Would you repeat all the lines below, exactly as they stand?
Segment Open
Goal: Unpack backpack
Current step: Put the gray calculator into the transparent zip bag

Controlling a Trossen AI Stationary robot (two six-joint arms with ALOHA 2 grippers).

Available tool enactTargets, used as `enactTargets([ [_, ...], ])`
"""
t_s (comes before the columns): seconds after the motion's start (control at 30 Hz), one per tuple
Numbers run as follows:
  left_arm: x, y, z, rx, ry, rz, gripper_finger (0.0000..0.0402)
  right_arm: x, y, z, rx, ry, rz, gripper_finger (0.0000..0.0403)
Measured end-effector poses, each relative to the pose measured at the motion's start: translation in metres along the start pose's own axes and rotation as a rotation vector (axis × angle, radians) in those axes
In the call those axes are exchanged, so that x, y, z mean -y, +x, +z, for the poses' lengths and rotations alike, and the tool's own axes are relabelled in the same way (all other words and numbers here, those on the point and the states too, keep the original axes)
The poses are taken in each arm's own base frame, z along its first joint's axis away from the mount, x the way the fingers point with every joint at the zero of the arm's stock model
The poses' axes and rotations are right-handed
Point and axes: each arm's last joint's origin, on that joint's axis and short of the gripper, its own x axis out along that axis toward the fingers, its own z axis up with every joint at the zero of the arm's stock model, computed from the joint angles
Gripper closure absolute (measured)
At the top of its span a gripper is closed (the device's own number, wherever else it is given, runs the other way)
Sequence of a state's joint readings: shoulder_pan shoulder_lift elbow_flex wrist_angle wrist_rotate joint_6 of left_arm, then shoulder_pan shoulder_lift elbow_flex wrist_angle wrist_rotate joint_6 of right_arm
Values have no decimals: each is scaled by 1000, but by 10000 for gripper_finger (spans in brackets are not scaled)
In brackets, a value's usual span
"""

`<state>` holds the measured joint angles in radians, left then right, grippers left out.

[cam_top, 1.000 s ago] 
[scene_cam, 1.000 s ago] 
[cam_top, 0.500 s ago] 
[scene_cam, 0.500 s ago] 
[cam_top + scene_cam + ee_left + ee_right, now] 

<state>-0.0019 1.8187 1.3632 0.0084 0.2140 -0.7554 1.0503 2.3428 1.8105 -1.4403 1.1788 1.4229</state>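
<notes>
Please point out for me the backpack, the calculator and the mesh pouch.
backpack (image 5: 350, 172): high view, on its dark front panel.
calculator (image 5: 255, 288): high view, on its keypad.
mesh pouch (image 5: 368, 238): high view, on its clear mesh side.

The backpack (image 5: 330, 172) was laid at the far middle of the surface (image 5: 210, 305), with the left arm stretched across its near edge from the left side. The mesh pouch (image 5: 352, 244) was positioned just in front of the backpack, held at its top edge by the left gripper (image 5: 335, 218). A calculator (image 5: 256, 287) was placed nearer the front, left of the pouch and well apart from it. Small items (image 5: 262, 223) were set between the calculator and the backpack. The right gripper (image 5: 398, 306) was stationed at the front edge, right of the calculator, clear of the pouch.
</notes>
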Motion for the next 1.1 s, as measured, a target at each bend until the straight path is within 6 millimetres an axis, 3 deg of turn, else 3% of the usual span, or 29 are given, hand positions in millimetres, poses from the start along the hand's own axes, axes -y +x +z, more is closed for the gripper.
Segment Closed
Exercise solution:
Goal: Unpack backpack
Current step: Put the gray calculator into the transparent zip bag

Controlling a Trossen AI Stationary robot (two six-joint arms with ALOHA 2 grippers).

Available tool enactTargets, used as `enactTargets([ [_, ...], ])`
"""
t_s (comes before the columns): seconds after the motion's start (control at 30 Hz), one per tuple
Numbers run as follows:
  left_arm: x, y, z, rx, ry, rz, gripper_finger (0.0000..0.0402)
  right_arm: x, y, z, rx, ry, rz, gripper_finger (0.0000..0.0403)
Measured end-effector poses, each relative to the pose measured at the motion's start: translation in metres along the start pose's own axes and rotation as a rotation vector (axis × angle, radians) in those axes
In the call those axes are exchanged, so that x, y, z mean -y, +x, +z, for the poses' lengths and rotations alike, and the tool's own axes are relabelled in the same way (all other words and numbers here, those on the point and the states too, keep the original axes)
The poses are taken in each arm's own base frame, z along its first joint's axis away from the mount, x the way the fingers point with every joint at the zero of the arm's stock model
The poses' axes and rotations are right-handed
Point and axes: each arm's last joint's origin, on that joint's axis and short of the gripper, its own x axis out along that axis toward the fingers, its own z axis up with every joint at the zero of the arm's stock model, computed from the joint angles
Gripper closure absolute (measured)
At the top of its span a gripper is closed (the device's own number, wherever else it is given, runs the other way)
Sequence of a state's joint readings: shoulder_pan shoulder_lift elbow_flex wrist_angle wrist_rotate joint_6 of left_arm, then shoulder_pan shoulder_lift elbow_flex wrist_angle wrist_rotate joint_6 of right_arm
Values have no decimals: each is scaled by 1000, but by 10000 for gripper_finger (spans in brackets are not scaled)
In brackets, a value's usual span
"""

`<state>` holds the measured joint angles in radians, left then right, grippers left out.

[cam_top, 1.000 s ago] 
[scene_cam, 1.000 s ago] 
[cam_top, 0.500 s ago] 
[scene_cam, 0.500 s ago] 
[cam_top + scene_cam + ee_left + ee_right, now] 

<state>-0.0019 1.8187 1.3632 0.0084 0.2140 -0.7554 1.0503 2.3428 1.8105 -1.4403 1.1788 1.4229</state>
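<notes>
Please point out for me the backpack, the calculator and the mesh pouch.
backpack (image 5: 350, 172): high view, on its dark front panel.
calculator (image 5: 255, 288): high view, on its keypad.
mesh pouch (image 5: 368, 238): high view, on its clear mesh side.

The backpack (image 5: 330, 172) was laid at the far middle of the surface (image 5: 210, 305), with the left arm stretched across its near edge from the left side. The mesh pouch (image 5: 352, 244) was positioned just in front of the backpack, held at its top edge by the left gripper (image 5: 335, 218). A calculator (image 5: 256, 287) was placed nearer the front, left of the pouch and well apart from it. Small items (image 5: 262, 223) were set between the calculator and the backpack. The right gripper (image 5: 398, 306) was stationed at the front edge, right of the calculator, clear of the pouch.
</notes>
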Motion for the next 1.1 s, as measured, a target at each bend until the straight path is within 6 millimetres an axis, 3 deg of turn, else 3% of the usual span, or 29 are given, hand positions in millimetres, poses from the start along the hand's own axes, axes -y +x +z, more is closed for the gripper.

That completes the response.